» **Directions**:
Copy the records below exactly as they are written.

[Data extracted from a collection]
::::

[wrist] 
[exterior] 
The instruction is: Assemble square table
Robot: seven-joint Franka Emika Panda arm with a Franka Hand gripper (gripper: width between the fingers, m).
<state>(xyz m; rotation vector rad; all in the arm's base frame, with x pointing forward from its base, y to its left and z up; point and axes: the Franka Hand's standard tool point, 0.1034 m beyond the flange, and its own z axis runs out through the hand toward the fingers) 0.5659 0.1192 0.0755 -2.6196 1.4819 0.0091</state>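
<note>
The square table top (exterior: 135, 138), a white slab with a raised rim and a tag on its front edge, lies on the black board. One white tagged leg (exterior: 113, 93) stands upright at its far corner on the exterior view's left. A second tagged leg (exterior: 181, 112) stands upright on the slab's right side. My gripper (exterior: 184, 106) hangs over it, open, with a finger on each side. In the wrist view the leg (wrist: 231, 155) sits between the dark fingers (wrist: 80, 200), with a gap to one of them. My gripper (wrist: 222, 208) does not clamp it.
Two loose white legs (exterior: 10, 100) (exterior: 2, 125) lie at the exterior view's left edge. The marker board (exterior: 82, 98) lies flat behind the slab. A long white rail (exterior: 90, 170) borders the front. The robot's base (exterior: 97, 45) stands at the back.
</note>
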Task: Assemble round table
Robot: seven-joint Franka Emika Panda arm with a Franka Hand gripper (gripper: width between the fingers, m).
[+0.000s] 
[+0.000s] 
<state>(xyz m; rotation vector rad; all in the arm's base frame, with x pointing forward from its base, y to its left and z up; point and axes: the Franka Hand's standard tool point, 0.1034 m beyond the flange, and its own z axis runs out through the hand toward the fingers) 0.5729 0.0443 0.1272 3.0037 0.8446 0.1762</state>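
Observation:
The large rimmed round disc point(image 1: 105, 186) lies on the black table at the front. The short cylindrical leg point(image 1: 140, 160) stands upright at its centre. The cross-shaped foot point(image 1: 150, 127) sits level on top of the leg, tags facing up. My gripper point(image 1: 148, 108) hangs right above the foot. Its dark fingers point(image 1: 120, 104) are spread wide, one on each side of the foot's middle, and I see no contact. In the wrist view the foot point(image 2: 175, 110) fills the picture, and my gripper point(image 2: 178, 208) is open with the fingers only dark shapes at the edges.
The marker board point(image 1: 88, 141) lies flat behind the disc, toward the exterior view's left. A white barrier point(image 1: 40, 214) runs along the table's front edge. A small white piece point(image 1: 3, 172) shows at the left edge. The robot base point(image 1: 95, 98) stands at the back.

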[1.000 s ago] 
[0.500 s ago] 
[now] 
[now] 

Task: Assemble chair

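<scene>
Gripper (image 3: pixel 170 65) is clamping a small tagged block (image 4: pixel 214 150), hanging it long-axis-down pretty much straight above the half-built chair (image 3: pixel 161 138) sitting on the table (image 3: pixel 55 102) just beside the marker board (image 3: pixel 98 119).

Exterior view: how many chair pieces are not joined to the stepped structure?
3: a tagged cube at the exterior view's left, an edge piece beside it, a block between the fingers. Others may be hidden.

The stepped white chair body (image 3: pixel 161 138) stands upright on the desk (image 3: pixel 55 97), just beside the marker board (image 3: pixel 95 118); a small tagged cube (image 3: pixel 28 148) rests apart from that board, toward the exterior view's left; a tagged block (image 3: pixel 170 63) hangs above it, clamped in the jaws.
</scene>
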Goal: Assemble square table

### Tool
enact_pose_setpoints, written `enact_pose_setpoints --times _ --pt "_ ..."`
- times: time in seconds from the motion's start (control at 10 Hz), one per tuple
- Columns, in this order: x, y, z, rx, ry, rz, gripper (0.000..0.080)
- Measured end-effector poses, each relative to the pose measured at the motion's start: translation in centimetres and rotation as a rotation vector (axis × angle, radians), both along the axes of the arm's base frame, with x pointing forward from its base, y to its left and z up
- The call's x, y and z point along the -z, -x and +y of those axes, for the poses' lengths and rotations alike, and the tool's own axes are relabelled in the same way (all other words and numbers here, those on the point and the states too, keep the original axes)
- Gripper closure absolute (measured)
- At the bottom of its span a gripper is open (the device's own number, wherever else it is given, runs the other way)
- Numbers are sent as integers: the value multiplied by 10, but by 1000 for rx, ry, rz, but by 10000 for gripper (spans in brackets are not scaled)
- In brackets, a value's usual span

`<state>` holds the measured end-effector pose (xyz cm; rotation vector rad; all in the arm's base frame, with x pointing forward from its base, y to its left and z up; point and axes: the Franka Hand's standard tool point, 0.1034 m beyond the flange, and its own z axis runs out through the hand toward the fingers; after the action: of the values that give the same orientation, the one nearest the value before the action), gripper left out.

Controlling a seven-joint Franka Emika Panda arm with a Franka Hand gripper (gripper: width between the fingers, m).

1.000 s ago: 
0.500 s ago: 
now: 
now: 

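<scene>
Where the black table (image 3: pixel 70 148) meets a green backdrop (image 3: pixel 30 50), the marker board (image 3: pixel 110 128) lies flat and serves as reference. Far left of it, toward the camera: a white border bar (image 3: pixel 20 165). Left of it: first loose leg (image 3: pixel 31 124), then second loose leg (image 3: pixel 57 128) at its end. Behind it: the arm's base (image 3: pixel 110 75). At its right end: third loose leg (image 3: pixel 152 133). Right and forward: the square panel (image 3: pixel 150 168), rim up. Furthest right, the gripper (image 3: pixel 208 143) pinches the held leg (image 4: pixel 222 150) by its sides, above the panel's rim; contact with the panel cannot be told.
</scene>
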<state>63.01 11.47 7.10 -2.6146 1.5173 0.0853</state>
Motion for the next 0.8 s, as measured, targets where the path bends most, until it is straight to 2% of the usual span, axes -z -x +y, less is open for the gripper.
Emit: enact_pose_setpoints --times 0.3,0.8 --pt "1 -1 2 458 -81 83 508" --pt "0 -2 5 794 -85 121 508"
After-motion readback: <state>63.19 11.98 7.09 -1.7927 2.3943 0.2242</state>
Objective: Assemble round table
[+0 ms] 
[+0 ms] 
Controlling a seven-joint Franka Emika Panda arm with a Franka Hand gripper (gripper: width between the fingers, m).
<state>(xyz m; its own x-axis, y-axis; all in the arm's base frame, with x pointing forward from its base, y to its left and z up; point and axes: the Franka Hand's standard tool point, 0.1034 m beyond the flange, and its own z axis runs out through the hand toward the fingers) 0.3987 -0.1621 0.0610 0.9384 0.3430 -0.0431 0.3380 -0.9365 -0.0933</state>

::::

» **Response to the task**:
[wrist] 
[exterior] 
The instruction is: Assemble square table
Robot: seven-joint Franka Emika Panda arm with a Franka Hand gripper (gripper: width between the fingers, m).
<state>(xyz m; rotation vector rad; all in the arm's base frame, with x pointing forward from its base, y to its left and z up; point and axes: the Franka Hand's standard tool point, 0.1034 m beyond the flange, and its own z axis runs out through the hand toward the fingers) 0.5659 0.1192 0.0755 -2.6196 1.4819 0.0091</state>
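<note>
The square table top (exterior: 135, 138), a white slab with a raised rim and a tag on its front edge, lies on the black board. One white tagged leg (exterior: 113, 93) stands upright at its far corner on the exterior view's left. A second tagged leg (exterior: 181, 112) stands upright on the slab's right side. My gripper (exterior: 184, 106) hangs over it, open, with a finger on each side. In the wrist view the leg (wrist: 231, 155) sits between the dark fingers (wrist: 80, 200), with a gap to one of them. My gripper (wrist: 222, 208) does not clamp it.
Two loose white legs (exterior: 10, 100) (exterior: 2, 125) lie at the exterior view's left edge. The marker board (exterior: 82, 98) lies flat behind the slab. A long white rail (exterior: 90, 170) borders the front. The robot's base (exterior: 97, 45) stands at the back.
</note>
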Task: Assemble round table
Robot: seven-joint Franka Emika Panda arm with a Franka Hand gripper (gripper: width between the fingers, m).
[+0.000s] 
[+0.000s] 
<state>(xyz m; rotation vector rad; all in the arm's base frame, with x pointing forward from its base, y to its left and z up; point and axes: the Franka Hand's standard tool point, 0.1034 m beyond the flange, and its own z axis runs out through the hand toward the fingers) 0.5729 0.0443 0.1272 3.0037 0.8446 0.1762</state>
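Observation:
The large rimmed round disc point(image 1: 105, 186) lies on the black table at the front. The short cylindrical leg point(image 1: 140, 160) stands upright at its centre. The cross-shaped foot point(image 1: 150, 127) sits level on top of the leg, tags facing up. My gripper point(image 1: 148, 108) hangs right above the foot. Its dark fingers point(image 1: 120, 104) are spread wide, one on each side of the foot's middle, and I see no contact. In the wrist view the foot point(image 2: 175, 110) fills the picture, and my gripper point(image 2: 178, 208) is open with the fingers only dark shapes at the edges.
The marker board point(image 1: 88, 141) lies flat behind the disc, toward the exterior view's left. A white barrier point(image 1: 40, 214) runs along the table's front edge. A small white piece point(image 1: 3, 172) shows at the left edge. The robot base point(image 1: 95, 98) stands at the back.
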
[1.000 s ago] 
[0.500 s ago] 
[now] 
[now] 

Task: Assemble chair

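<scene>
Gripper (image 3: pixel 170 65) is clamping a small tagged block (image 4: pixel 214 150), hanging it long-axis-down pretty much straight above the half-built chair (image 3: pixel 161 138) sitting on the table (image 3: pixel 55 102) just beside the marker board (image 3: pixel 98 119).

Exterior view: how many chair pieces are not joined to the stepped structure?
3: a tagged cube at the exterior view's left, an edge piece beside it, a block between the fingers. Others may be hidden.

The stepped white chair body (image 3: pixel 161 138) stands upright on the desk (image 3: pixel 55 97), just beside the marker board (image 3: pixel 95 118); a small tagged cube (image 3: pixel 28 148) rests apart from that board, toward the exterior view's left; a tagged block (image 3: pixel 170 63) hangs above it, clamped in the jaws.
</scene>
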Goal: Assemble square table

### Tool
enact_pose_setpoints, written `enact_pose_setpoints --times _ --pt "_ ..."`
- times: time in seconds from the motion's start (control at 10 Hz), one per tuple
- Columns, in this order: x, y, z, rx, ry, rz, gripper (0.000..0.080)
- Measured end-effector poses, each relative to the pose measured at the motion's start: translation in centimetres and rotation as a rotation vector (axis × angle, radians), both along the axes of the arm's base frame, with x pointing forward from its base, y to its left and z up
- The call's x, y and z point along the -z, -x and +y of those axes, for the poses' lengths and rotations alike, and the tool's own axes are relabelled in the same way (all other words and numbers here, those on the point and the states too, keep the original axes)
- Gripper closure absolute (measured)
- At the bottom of its span a gripper is open (the device's own number, wherever else it is given, runs the other way)
- Numbers are sent as integers: the value multiplied by 10, but by 1000 for rx, ry, rz, but by 10000 for gripper (spans in brackets are not scaled)
- In brackets, a value's usual span

`<state>` holds the measured end-effector pose (xyz cm; rotation vector rad; all in the arm's base frame, with x pointing forward from its base, y to its left and z up; point and axes: the Franka Hand's standard tool point, 0.1034 m beyond the flange, and its own z axis runs out through the hand toward the fingers; after the action: of the values that give the same orientation, the one nearest the value before the action), gripper left out.

Controlling a seven-joint Franka Emika Panda arm with a Franka Hand gripper (gripper: width between the fingers, m).

1.000 s ago: 
0.500 s ago: 
now: 
now: 

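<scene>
Where the black table (image 3: pixel 70 148) meets a green backdrop (image 3: pixel 30 50), the marker board (image 3: pixel 110 128) lies flat and serves as reference. Far left of it, toward the camera: a white border bar (image 3: pixel 20 165). Left of it: first loose leg (image 3: pixel 31 124), then second loose leg (image 3: pixel 57 128) at its end. Behind it: the arm's base (image 3: pixel 110 75). At its right end: third loose leg (image 3: pixel 152 133). Right and forward: the square panel (image 3: pixel 150 168), rim up. Furthest right, the gripper (image 3: pixel 208 143) pinches the held leg (image 4: pixel 222 150) by its sides, above the panel's rim; contact with the panel cannot be told.
</scene>
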<state>63.01 11.47 7.10 -2.6146 1.5173 0.0853</state>
Motion for the next 0.8 s, as measured, targets where the path bends most, until it is straight to 2% of the usual span, axes -z -x +y, less is open for the gripper.
Emit: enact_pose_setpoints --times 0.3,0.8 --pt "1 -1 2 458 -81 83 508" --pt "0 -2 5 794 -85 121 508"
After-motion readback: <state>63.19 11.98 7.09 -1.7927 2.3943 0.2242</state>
Objective: Assemble round table
[+0 ms] 
[+0 ms] 
Controlling a seven-joint Franka Emika Panda arm with a Franka Hand gripper (gripper: width between the fingers, m).
<state>(xyz m; its own x-axis, y-axis; all in the arm's base frame, with x pointing forward from its base, y to its left and z up; point and axes: the Franka Hand's standard tool point, 0.1034 m beyond the flange, and its own z axis runs out through the hand toward the fingers) 0.3987 -0.1621 0.0610 0.9384 0.3430 -0.0431 0.3380 -0.9365 -0.0933</state>

This finishes the output for the exercise.